Pelo texto, o pagamento poderá ser feito diretamente a advogados ou sociedades de advocacia credenciadas, sem que o agente precise desembolsar previamente os honorários.
A proposta alcança integrantes da Polícia Federal, Polícia Rodoviária Federal, Polícia Ferroviária Federal, Polícia Penal Federal, Força Nacional, polícias legislativas e determinados servidores de órgãos federais com poder de polícia.
O texto estabelece ainda uma série de requisitos, controles e obrigações.

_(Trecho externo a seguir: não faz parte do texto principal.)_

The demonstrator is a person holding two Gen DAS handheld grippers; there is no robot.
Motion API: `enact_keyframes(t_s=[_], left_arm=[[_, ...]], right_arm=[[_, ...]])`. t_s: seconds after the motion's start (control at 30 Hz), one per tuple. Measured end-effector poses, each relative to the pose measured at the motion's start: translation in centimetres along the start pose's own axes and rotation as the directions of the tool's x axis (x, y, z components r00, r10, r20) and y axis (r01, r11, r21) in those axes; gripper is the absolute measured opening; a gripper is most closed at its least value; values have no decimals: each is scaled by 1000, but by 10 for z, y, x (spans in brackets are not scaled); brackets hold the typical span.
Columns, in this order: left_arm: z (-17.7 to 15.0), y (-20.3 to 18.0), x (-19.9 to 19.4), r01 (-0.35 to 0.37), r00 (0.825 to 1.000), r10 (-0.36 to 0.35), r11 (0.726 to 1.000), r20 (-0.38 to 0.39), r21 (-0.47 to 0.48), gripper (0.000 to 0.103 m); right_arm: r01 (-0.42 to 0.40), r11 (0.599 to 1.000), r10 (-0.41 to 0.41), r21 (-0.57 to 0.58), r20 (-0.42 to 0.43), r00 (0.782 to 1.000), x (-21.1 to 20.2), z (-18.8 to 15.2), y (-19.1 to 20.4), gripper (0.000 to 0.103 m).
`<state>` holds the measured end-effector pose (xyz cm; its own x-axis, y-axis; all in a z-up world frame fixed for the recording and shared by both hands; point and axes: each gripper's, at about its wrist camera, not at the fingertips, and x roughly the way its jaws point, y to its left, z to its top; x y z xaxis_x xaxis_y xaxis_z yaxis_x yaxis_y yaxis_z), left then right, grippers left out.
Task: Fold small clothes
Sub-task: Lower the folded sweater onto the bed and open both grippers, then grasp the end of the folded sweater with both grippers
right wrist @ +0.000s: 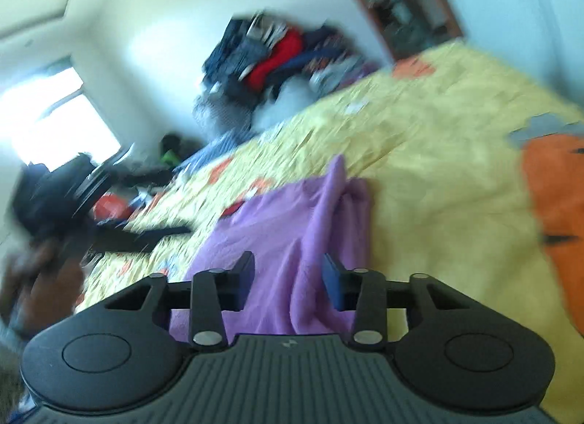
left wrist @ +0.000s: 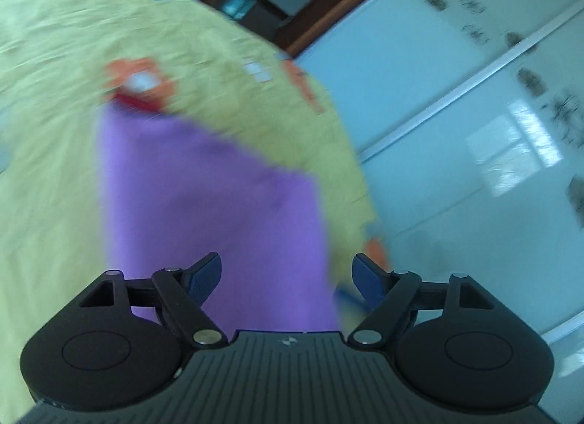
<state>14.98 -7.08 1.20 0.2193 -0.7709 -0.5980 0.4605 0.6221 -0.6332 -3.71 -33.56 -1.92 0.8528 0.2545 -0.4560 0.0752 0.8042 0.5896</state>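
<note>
1. The purple cloth [left wrist: 204, 205] is lying flat on the yellow bedspread [left wrist: 54, 132], its long side running straight away from both of your claws; in the right wrist view the same purple cloth [right wrist: 292, 227] is showing a raised ridge along its right part.
2. Your left claw [left wrist: 286, 276] is standing wide open and holding nothing; the cloth is lying below and ahead, its right edge running in under the gap between the jaws.
3. Your right claw [right wrist: 288, 283] is standing part open, with the ridge showing between the blue pads [right wrist: 334, 285]; they are not pressing on it.
4. Both claws are sitting at the cloth's near end, neither clearly nearer, so the next fold would probably be going along that long side, away from you.
5. Beyond, a heap of clothes [right wrist: 270, 59] is waiting at the bed's far edge; everything is blurring.
</note>
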Motion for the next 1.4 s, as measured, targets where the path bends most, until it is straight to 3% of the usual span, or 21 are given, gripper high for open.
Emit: enact_keyframes(t_s=[0.1, 0.17, 0.2, 0.23, 0.33, 0.47, 0.57, 0.67, 0.7, 0.77, 0.87, 0.97, 1.07, 1.13, 1.17, 1.23, 1.27, 1.3, 1.33, 1.37, 1.4], left_arm=[[-41, 23, -23, -75, 997, 75, 997, 0, -16, 78], [-61, 35, -27, -59, 998, 59, 997, -17, -47, 82], [-69, 39, -26, -59, 998, 57, 996, -28, -61, 84], [-74, 41, -23, -72, 997, 69, 995, -41, -70, 84], [-83, 36, -10, -93, 994, 89, 994, -65, -64, 84], [-87, 26, -8, -57, 997, 55, 997, -52, -42, 90], [-96, 25, -2, -98, 993, 96, 995, -72, -22, 91], [-103, 25, -7, -89, 993, 89, 996, -80, -6, 90], [-104, 24, -10, -85, 993, 84, 996, -86, -13, 90], [-108, 26, -21, -59, 996, 58, 998, -74, -14, 90], [-111, 34, -37, -57, 997, 56, 998, -46, -21, 90], [-114, 29, -44, -74, 996, 77, 996, -46, 59, 90], [-123, 15, -40, -125, 990, 136, 972, -45, 199, 90], [-131, 3, -33, -206, 975, 220, 933, -15, 296, 89], [-134, -3, -29, -241, 968, 252, 914, 8, 327, 88], [-139, -12, -21, -303, 951, 303, 870, 63, 388, 87], [-142, -16, -17, -340, 938, 334, 846, 89, 411, 81], [-144, -18, -14, -369, 928, 356, 831, 113, 417, 68], [-144, -17, -12, -382, 923, 365, 833, 120, 401, 62], [-143, -14, -12, -366, 930, 351, 854, 111, 369, 52], [-143, -11, -13, -343, 939, 327, 875, 106, 342, 29]], right_arm=[[18, 999, -22, -34, -111, 994, 24, 3, -5, 34], [26, 998, -33, -49, -137, 990, 28, -1, -9, 29], [11, 999, -17, -40, -145, 989, 28, 0, -11, 11], [-12, 1000, 10, -13, -146, 989, 27, 0, -13, 5], [-37, 999, 38, 14, -90, 995, 18, 2, -16, 4], [-59, 998, 59, -6, -12, 998, -5, 21, -10, 4], [37, 998, -41, -48, -86, 995, 12, 24, -21, 4], [51, 997, -60, -58, -159, 985, 25, 19, -35, 11], [55, 998, -60, -39, -166, 984, 22, 22, -37, 22], [47, 996, -58, -74, -145, 988, 6, 24, -28, 32], [18, 995, -31, -102, -128, 991, -26, 12, -16, 33], [35, 994, -51, -104, -156, 986, -45, -13, -15, 42], [51, 992, -70, -116, -171, 983, -49, -34, -17, 50], [24, 992, -47, -125, -180, 982, -45, -44, -15, 50], [25, 991, -47, -134, -164, 985, -45, -47, -14, 48], [42, 987, -66, -154, -150, 987, -43, -49, -10, 32], [54, 985, -77, -164, -137, 988, -43, -49, -9, 16], [61, 984, -82, -165, -124, 989, -43, -48, -9, 11], [56, 986, -75, -158, -119, 990, -43, -47, -11, 11], [55, 986, -73, -155, -116, 991, -43, -46, -11, 10], [57, 985, -76, -164, -112, 991, -44, -46, -11, 9]])
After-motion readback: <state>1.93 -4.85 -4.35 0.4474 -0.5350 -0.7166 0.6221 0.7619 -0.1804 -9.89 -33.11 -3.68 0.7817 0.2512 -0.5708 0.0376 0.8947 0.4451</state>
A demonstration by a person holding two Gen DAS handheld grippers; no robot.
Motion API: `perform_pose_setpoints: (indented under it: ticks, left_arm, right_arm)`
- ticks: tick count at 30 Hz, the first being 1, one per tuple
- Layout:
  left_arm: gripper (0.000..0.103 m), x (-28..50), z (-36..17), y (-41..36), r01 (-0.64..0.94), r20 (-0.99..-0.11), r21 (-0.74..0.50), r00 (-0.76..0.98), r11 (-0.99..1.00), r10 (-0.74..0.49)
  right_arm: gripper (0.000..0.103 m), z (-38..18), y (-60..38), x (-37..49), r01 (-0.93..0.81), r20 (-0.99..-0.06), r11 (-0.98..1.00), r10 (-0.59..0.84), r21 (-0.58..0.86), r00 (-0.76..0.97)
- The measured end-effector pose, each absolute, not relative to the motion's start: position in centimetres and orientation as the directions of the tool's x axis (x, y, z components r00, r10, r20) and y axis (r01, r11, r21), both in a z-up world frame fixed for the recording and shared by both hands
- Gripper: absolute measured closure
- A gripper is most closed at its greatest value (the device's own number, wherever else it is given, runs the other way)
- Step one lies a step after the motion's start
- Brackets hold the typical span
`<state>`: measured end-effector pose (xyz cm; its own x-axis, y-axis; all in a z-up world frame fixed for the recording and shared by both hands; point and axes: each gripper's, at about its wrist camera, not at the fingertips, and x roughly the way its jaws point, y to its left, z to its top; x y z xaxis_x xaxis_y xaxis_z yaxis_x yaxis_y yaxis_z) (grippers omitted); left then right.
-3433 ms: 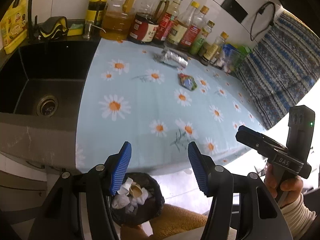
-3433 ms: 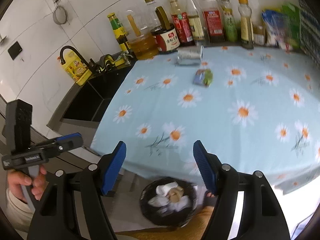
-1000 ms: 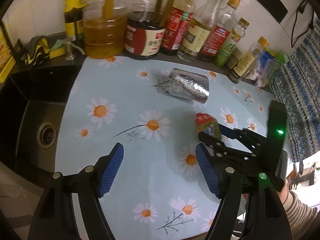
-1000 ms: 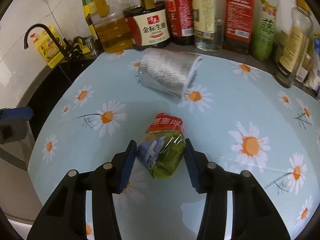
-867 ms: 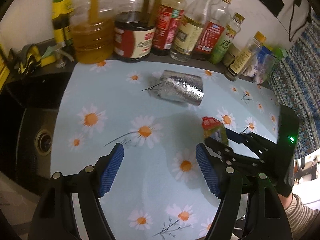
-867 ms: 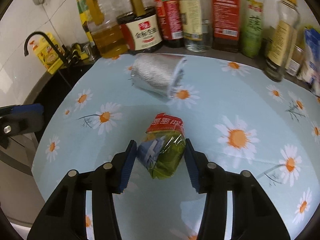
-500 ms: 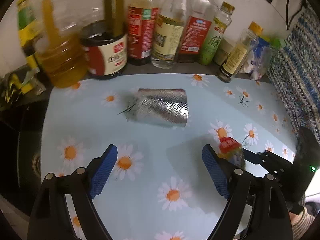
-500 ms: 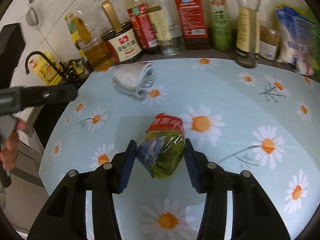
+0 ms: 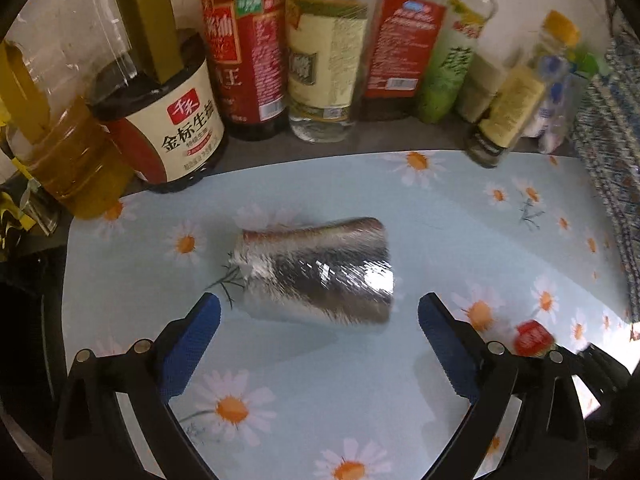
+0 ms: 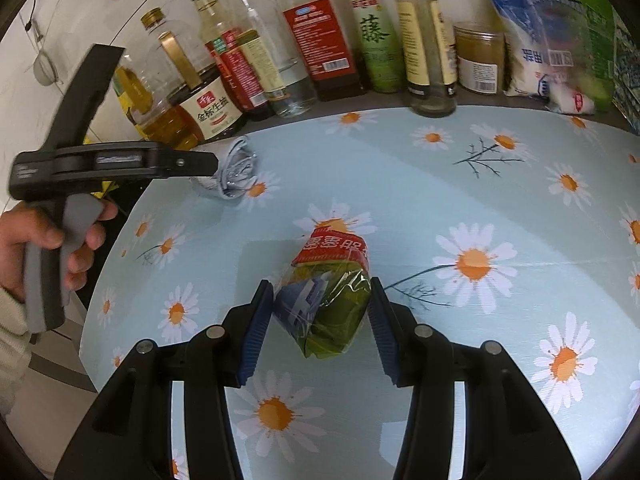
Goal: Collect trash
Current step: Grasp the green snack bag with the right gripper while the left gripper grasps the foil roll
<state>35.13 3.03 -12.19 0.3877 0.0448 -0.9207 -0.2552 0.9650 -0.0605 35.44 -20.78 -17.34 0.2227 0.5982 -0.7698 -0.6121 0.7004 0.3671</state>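
left gripper [image 9: 318, 320] fingers are opening either side of the foil cup [image 9: 316, 270]; right gripper [image 10: 320, 312] fingers grip the wrapper [image 10: 326, 300].

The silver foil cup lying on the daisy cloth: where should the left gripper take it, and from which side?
Across its ribbed side wall, from above. The foil cup lies tipped over, axis roughly along the jaw line, so the opening left gripper should roll a quarter turn.

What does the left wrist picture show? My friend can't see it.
A silver foil cup lies on its side on a daisy tablecloth, ahead of the opening, empty left hand-held gripper. Sauce bottles line the back.
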Motion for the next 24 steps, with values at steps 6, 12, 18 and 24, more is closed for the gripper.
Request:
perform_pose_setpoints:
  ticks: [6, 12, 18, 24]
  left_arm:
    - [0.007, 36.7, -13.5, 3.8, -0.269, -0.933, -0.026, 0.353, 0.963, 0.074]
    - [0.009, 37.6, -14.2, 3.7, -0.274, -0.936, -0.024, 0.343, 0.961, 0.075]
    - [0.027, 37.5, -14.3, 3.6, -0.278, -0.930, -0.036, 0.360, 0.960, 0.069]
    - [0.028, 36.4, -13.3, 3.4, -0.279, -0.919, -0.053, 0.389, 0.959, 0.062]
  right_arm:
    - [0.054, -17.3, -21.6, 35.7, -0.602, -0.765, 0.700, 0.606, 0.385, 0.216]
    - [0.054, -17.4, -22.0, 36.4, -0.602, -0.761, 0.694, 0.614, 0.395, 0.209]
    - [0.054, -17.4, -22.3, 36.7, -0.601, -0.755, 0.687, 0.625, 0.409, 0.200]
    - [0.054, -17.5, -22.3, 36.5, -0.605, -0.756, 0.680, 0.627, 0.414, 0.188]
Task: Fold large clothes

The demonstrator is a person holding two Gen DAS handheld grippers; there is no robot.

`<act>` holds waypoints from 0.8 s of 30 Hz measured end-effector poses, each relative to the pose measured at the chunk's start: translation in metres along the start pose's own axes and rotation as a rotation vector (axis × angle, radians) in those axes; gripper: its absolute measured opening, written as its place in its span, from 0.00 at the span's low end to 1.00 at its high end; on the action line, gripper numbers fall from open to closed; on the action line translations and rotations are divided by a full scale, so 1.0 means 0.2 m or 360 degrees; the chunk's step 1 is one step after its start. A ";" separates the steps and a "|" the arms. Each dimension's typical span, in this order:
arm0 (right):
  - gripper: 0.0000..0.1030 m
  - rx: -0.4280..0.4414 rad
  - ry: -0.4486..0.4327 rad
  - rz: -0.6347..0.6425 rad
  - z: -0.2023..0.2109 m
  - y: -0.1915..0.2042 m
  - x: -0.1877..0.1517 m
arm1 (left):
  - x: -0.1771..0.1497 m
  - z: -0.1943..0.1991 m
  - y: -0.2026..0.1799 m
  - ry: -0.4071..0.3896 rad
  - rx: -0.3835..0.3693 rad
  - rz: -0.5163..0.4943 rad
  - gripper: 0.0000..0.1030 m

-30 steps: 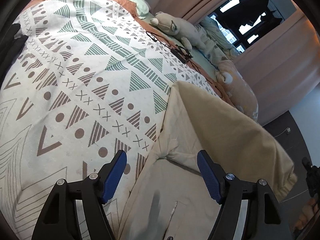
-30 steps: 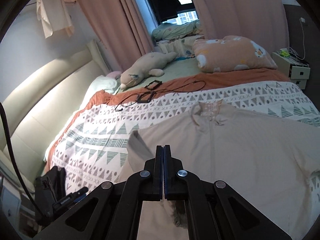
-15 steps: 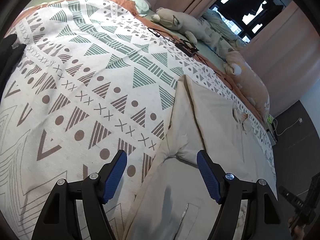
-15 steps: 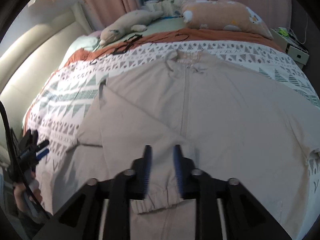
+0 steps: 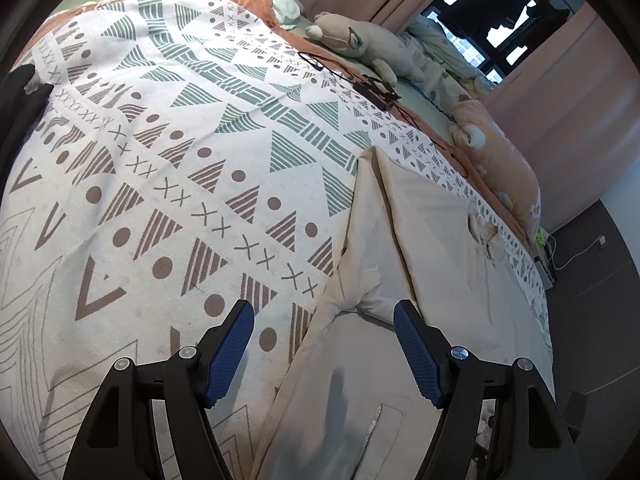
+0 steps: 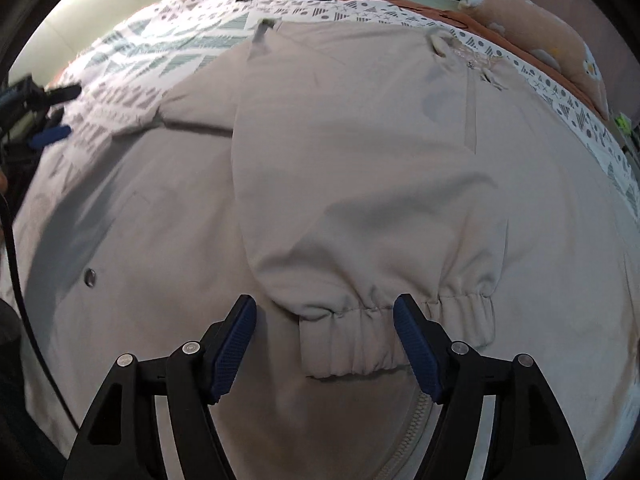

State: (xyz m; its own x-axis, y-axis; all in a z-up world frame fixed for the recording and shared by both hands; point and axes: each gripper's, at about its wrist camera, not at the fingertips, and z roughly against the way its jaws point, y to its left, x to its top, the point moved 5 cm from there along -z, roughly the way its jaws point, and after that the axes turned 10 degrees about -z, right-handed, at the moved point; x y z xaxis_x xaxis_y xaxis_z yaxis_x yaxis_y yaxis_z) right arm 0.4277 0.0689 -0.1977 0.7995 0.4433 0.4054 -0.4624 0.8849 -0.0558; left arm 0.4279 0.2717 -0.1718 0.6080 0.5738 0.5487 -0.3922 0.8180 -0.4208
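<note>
Two blue-padded fingers of the left gripper (image 5: 323, 346) stand spread wide with nothing between them, hovering over the left edge of a beige zip jacket (image 5: 440, 280) that lies flat on the bed. In this left wrist view the jacket's side hem runs up from the bottom of the frame, and the sleeve root bunches into a soft pucker just ahead of the fingers. Left of it is the patterned duvet (image 5: 168, 152); a plush toy (image 5: 352, 40), a black cable (image 5: 360, 84) and a peach pillow (image 5: 504, 168) sit far up by the curtains, well apart from the work.

From the right wrist view, the right gripper (image 6: 325, 346) is likewise spread and empty, poised just above the sleeve (image 6: 360, 208), which is laid diagonally across the jacket's front. Its elastic cuff (image 6: 360, 344) lies between the fingertips (whether they touch the cloth I cannot tell). The zipper (image 6: 416, 412) shows just below the cuff, and a snap button (image 6: 90, 278) sits to the left.

Judging by the drape and fine creases, the fabric is light, limp and likely a little slick, so it should slide on the duvet and sag when lifted. The gathered cuff and the seamed side hem look like the firmest places to pinch; a grip in mid-panel would probably just pull up one loose layer.
</note>
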 end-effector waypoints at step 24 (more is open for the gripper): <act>0.09 0.0033 -0.0665 -0.0543 1.00 -0.69 0.53 | -0.05 -0.12 -0.12 0.0087 0.0047 -0.0188 0.71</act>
State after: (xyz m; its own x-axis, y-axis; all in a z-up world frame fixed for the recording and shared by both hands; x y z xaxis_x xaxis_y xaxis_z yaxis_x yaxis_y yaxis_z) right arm 0.4989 -0.0340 0.0363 0.6868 0.0329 0.7261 -0.2139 0.9639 0.1586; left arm 0.4485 0.2457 -0.1846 0.6876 0.4710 0.5525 -0.3352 0.8810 -0.3339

Entre eles estão a análise prévia do órgão de lotação, a inexistência de defesa simultânea pela AGU, a necessidade de o ato estar relacionado ao exercício do cargo e a devolução dos valores públicos caso o agente seja condenado definitivamente ou fique comprovada conduta dolosa ou gravemente culposa.
Fundo Nacional
A principal mudança proposta ocorre na Lei 13.756/2018, que disciplina a destinação de recursos do Fundo Nacional de Segurança Pública. Para ter acesso ao benefício, o agente deverá demonstrar que a ação judicial ou administrativa decorre de ato praticado no desempenho de cargo efetivo na administração pública.
Também será necessário comprovar que a conduta não foi praticada em manifesta contrariedade a orientação, parecer ou manifestação prévia e vinculante do órgão jurídico competente, quando essa consulta fosse exigida.
O objetivo declarado pelo autor é impedir que agentes de segurança arquem com recursos próprios as despesas elevadas de defesa em processos originados diretamente da atuação profissional.
Na Câmara, a proposta aguarda distribuição às comissões temáticas, antes de ir a Plenário.